## THE TASK
Scan the data for "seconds" and copy the lines it appears in.

- - -

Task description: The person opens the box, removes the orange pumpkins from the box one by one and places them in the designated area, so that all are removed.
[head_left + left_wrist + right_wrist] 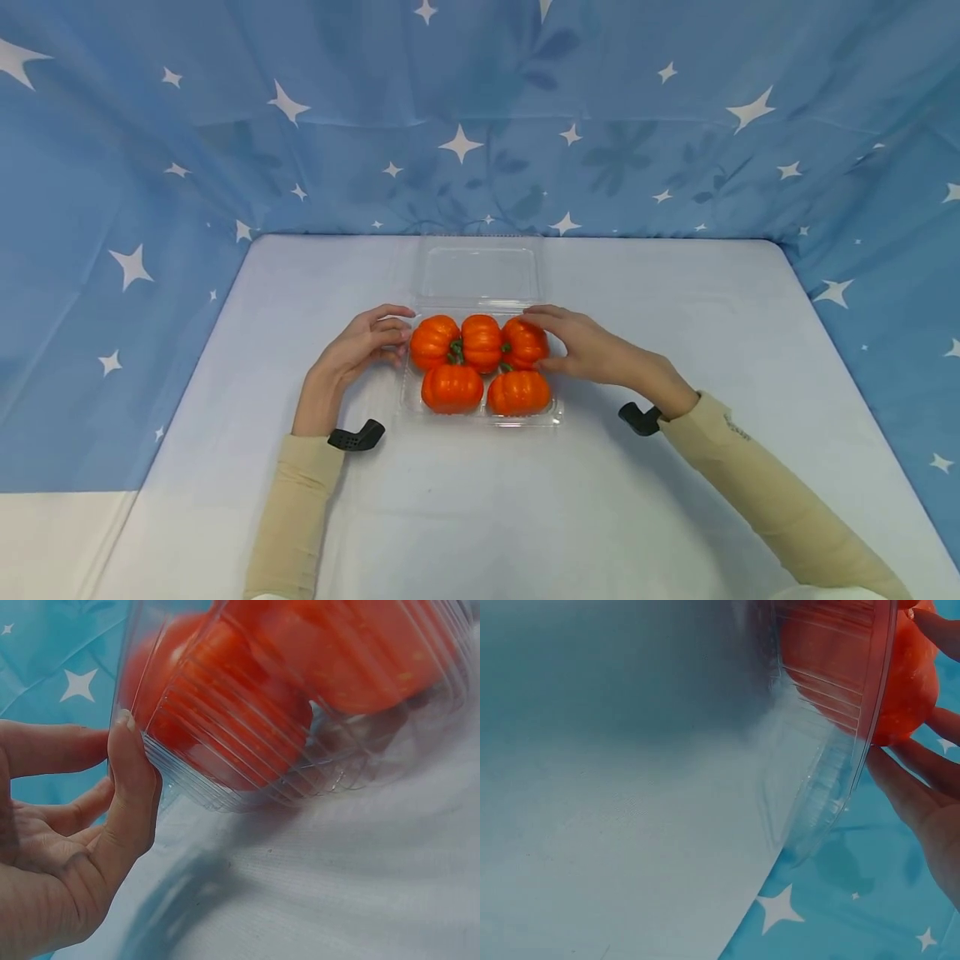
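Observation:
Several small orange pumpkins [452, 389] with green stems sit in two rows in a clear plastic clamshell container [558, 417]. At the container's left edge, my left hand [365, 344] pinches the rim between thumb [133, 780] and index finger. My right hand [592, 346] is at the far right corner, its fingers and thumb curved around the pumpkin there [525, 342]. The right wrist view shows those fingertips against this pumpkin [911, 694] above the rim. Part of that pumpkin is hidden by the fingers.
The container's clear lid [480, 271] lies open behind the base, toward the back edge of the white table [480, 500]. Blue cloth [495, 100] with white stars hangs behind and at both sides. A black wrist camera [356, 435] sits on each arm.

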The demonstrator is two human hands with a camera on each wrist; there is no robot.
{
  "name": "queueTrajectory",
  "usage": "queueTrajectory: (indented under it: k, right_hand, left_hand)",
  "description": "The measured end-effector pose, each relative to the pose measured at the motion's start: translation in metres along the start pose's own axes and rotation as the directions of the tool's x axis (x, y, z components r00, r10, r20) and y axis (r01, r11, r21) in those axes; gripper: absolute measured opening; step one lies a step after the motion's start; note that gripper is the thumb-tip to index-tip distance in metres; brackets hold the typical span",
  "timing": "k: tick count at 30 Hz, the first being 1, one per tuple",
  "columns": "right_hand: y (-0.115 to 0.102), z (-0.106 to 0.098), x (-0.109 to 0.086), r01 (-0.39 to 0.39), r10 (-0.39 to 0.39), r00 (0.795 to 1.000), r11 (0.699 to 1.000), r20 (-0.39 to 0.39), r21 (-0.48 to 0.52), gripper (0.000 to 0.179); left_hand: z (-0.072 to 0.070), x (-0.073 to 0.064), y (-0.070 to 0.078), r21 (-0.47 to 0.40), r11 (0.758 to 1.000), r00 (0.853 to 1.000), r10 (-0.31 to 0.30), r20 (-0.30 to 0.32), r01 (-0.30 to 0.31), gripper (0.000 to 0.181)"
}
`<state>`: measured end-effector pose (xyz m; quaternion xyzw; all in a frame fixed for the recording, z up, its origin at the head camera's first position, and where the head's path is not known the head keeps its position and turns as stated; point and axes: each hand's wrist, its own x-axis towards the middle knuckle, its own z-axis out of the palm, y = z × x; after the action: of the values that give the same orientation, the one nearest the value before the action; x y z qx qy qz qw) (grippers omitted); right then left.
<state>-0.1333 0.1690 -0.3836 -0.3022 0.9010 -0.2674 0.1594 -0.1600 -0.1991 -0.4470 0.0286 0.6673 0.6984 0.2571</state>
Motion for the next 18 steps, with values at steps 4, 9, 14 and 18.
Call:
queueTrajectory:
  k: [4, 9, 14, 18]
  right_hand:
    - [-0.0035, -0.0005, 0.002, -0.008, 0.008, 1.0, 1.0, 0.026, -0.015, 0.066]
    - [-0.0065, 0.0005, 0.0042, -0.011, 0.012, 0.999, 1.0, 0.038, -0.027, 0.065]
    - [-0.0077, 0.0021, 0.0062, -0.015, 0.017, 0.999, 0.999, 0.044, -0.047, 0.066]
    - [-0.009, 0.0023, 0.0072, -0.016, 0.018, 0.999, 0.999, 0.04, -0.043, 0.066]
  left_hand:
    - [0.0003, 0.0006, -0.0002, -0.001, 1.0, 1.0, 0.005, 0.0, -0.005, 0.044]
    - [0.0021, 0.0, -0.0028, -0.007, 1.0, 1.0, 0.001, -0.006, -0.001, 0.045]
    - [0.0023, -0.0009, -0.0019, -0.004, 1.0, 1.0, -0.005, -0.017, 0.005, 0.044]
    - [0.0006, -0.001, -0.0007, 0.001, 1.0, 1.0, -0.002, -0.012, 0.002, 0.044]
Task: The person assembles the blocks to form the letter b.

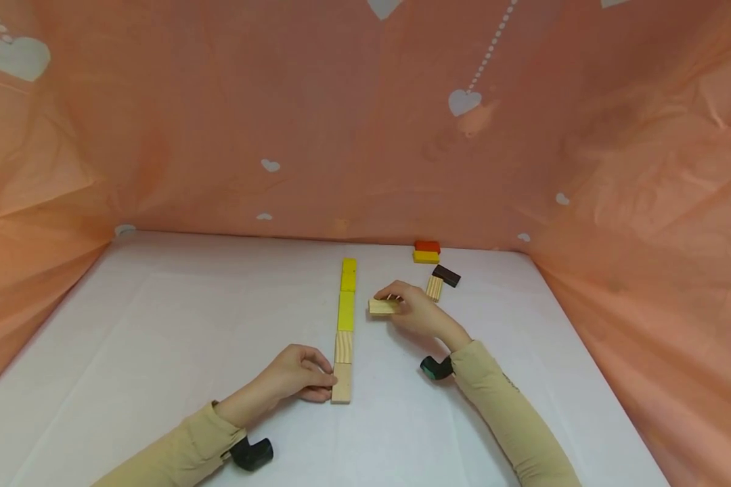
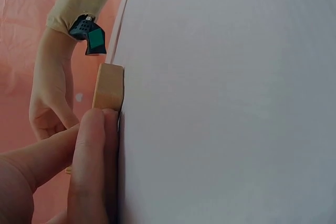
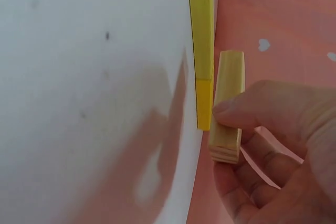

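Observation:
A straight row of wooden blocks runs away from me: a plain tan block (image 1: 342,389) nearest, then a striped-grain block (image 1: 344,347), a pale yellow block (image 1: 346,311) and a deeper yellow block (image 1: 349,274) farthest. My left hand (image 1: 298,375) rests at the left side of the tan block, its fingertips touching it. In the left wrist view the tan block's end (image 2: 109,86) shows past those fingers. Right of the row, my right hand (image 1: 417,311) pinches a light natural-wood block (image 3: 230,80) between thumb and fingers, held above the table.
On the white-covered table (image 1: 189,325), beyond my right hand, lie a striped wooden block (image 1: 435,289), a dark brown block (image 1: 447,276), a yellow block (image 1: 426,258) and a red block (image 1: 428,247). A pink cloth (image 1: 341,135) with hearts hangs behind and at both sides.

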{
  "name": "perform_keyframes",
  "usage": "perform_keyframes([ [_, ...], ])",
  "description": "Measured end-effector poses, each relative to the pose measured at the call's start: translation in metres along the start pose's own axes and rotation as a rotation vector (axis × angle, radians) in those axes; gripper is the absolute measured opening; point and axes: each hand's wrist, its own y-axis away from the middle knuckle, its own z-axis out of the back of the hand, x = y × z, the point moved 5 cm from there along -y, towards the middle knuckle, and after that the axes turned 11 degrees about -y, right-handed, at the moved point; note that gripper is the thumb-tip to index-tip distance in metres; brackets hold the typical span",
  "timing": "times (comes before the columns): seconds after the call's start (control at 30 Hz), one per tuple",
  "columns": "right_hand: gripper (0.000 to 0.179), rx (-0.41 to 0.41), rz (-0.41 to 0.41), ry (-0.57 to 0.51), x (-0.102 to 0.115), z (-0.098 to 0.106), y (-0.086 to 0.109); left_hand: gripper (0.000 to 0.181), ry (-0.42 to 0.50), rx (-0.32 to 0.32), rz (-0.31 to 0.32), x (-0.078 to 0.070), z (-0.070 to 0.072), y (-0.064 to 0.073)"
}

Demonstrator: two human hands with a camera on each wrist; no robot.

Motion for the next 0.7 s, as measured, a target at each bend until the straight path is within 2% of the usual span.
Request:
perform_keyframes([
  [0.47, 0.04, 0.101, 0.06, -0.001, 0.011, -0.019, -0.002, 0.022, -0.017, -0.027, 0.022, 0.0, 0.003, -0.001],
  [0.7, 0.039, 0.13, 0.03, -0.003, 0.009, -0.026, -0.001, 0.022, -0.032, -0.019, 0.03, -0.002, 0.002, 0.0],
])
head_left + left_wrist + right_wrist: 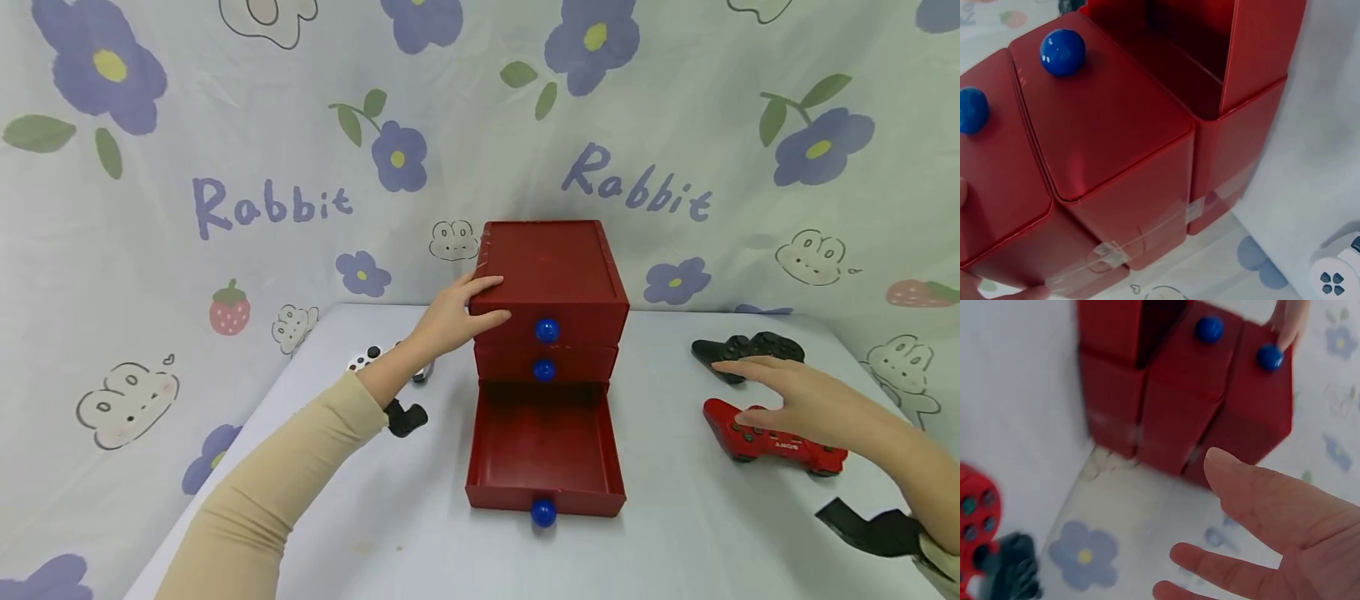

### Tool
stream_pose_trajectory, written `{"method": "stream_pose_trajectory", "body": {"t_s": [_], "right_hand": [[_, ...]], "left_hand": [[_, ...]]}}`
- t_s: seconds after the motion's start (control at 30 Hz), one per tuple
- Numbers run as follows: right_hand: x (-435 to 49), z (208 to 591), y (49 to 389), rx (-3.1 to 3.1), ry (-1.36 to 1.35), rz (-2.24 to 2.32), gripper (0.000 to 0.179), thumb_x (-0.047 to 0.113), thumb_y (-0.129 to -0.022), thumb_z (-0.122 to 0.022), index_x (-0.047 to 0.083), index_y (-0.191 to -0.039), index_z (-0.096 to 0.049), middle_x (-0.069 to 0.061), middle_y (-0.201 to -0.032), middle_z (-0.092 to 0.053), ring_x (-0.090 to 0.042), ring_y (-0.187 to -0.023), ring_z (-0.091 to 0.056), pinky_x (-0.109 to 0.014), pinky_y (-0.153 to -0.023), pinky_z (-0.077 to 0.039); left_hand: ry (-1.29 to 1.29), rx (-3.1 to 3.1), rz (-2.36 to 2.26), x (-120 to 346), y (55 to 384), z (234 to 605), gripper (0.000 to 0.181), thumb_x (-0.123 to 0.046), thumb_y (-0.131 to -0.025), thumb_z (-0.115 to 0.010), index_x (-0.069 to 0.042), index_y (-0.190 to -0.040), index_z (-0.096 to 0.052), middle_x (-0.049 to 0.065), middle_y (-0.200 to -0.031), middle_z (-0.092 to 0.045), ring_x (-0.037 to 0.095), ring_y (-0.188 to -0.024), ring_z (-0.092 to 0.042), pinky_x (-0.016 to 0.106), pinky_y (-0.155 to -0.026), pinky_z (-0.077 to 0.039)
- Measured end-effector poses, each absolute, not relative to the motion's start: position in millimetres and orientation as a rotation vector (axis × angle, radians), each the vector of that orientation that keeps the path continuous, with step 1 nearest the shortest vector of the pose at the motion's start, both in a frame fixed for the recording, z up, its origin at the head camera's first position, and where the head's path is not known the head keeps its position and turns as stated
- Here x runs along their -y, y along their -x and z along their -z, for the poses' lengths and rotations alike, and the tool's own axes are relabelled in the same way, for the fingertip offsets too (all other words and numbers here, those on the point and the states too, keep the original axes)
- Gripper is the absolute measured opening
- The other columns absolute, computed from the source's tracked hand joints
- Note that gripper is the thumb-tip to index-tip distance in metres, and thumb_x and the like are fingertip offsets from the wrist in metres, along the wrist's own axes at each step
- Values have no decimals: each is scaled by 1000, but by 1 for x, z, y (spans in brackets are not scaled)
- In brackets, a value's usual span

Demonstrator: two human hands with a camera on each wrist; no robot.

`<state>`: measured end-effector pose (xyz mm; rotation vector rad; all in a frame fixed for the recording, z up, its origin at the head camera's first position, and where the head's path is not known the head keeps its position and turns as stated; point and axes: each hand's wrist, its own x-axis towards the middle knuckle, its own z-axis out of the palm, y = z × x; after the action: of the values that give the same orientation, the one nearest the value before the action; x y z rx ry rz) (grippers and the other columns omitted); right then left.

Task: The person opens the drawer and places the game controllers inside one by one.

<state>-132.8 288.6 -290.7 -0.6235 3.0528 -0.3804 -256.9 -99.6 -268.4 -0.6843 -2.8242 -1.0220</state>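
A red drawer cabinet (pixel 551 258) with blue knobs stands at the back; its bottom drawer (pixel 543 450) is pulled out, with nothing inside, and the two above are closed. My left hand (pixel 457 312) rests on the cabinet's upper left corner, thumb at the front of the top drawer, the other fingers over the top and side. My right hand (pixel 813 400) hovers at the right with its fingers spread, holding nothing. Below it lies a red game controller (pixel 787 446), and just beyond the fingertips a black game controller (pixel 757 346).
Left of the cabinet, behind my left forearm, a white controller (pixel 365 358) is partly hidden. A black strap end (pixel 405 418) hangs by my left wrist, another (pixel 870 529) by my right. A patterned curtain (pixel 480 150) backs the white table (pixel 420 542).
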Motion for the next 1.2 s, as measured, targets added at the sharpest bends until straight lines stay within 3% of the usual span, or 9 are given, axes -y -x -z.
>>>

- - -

## WRITTEN RESPONSE
  "timing": "times (comes before the columns): seconds after the call's start (control at 30 Hz), one per tuple",
- t_s: seconds after the motion's start (control at 30 Hz), one per tuple

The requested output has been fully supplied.